Eine Überraschung in der Straßenbahn

19.6.2022. Wenn ein Krieg so heftig wird, dass die Wunden, im Innenleben der Beteiligten, sich nicht mehr heilen lassen, dann war viel Dummheit die Ursache, auch Geldgier. Ab1972 habe ich am Stadttheater Münster die ersten und besten Opernabende erlebt. Hausregisseur und Chefdirigent waren zwei Assistenten von Wieland Wagner, der sechs Jahre vorher starb. Sie waren gute Schüler, auch bei der Form des Bühnenbildes und bei der Gestaltung der musikalischen Quellen. Zehn Jahre später war Schluss damit. Ein neuer Intendant brachte seine eigenen Mitarbeiter ins  Haus. Im „Tannhäuser“ musste der mittelalterliche Landgraf Hermann sich als Napoleon mit Hut verkleiden, die Gäste in der Wartburg sahen aus Biedermeier-Puppen aus Verdis „La Traviata“. Kurz nach der Premiere gab es ein „Gespräch mit dem Zuschauer“ Der Verantwortliche saß zwei Meter entfernt. Ich sagte nur, „Schreiben Sie sich doch eine eigene Oper, aber verschonen Sie uns damit.“ Da schrie er, „Das ist ja eine Unverschämtheit!“ Obwohl es richtig war.

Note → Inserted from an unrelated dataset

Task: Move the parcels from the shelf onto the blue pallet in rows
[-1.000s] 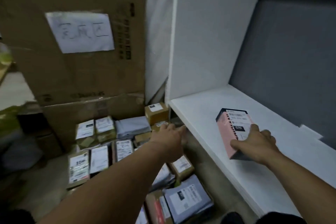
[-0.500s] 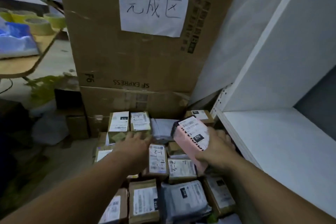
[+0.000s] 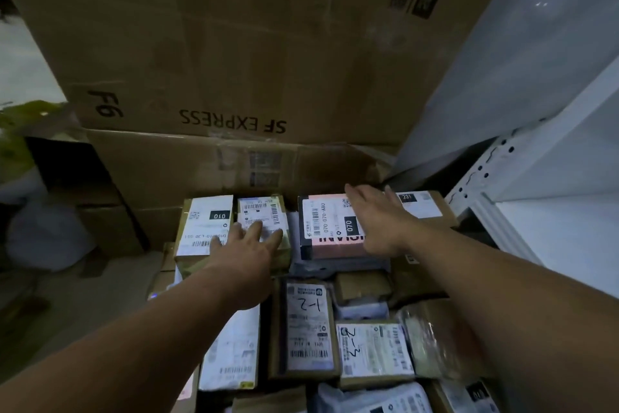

Danach wurden die Zustände immer schlimmer. Der Tenor James Wagner zog um nach München und trat dort, vorübergehend, am Gärtnerplatztheater auf. Im September 1987 war er der einzige Mensch dort, den ich kannte. Er lud sofort zum Pizza-Essen ein, vorher gab es, in seinem Wohnzimmer einen großen Konzertflügel, auf dem ein signiertes Foto des spanischen Königs Juan Carlos stand. „Vor dem habe ich einmal ein Konzert gegeben.“ Mehr kam nicht, das wäre auch Angeberei gewesen. Wir waren schon vier Jahre befreundet, das wäre eine Dummheit gewesen.

In Münster wurde der Generalmusikdirektor Alfred Walter brutal vertrieben, schikaniert, und die Lokalpresse machte wochenlang große Schlagzeilen daraus. Aber ein Intendant hat mehr Macht, also ging auch Alfred Walter, für immer. Deshalb gab es eine große Vorfreude auf München, wo die Staatsoper von weltberühmten Künstlern abends überfüllt war. Dann kam aus London Peter Jonas, und ich dachte, ich wäre wieder  in Münster gelandet. Das dauerte von 1993 bis 2006. sein Nachfolger aus Wien war gemäßigter. Klaus Bachler. Vor vier Jahren stieg plötzlich Peter Jonas in die Straßenbahn ein. Menschlich hatte ich gar nichts gegen ihn, fragte aber seine Begleiterin, ob sie mit dem Nachfolger Bachler zufrieden war. Sie jubelte, „Aber Ja!“ Und Jonas ergänzte selbst, „Wir sind befreundet.“ Kurz danach stiegen sie aus, und ich habe ihnen noch einen „angenehmen Tag“ gewünscht. Das war sogar ehrlich, denn er sah immer aus wie ein gepflegter Engländer und trug dazu einen grün karierten Schottenrock, sein Markenzeichen.

Bei seinen Regisseuren hat mich gestört, dass sie viele Werke wie Spielzeug behandelten, das man beliebig verändern kann. Eine Form der Beeinflussung, die auch den Namen „Agitations-Propaganda“ (Agitprop). hat. Dafür gibt es Spezialisten, die in einigen Staaten eine Hauptrolle spielen. Ein alter Münchner nannte das vor fünf Jahren „Kindergarten“ und hat danach keine Vorstellung mehr besucht. Seine Ehefrau sagte einmal zu mir: „Sie kennen sich bei Opern besser aus als mein Mann.“ Da war sofort eine Richtigstellung fällig: „Ihr Mann kannte viele berühmte Sänger persönlich und war mit ihnen befreundet.“ Das habe ich niemals geschafft.

Seit 2010 kann man viele Vergleiche mit Bayreuth ziehen, Als Peter Jonas ging, sah ich 2007 eine neue Inszenierung der „Meistersinger“ am Grünen Hügel, die eine ganz neue Haqndschrift hatte, aber Wiederholungen sind immer langweilig. Die „unsichtbare Weltuhr“ ist ein Symbolbild und wird in dem gleichnamigen Artikel von 2019 erklärt. Geändert hat das nichts, aber die Zeit ist auch abhängig von der Energie. Dazu gehört eine „neue Welt“, für die es hier viele Beispiele gibt, aus allen Themenbereichen.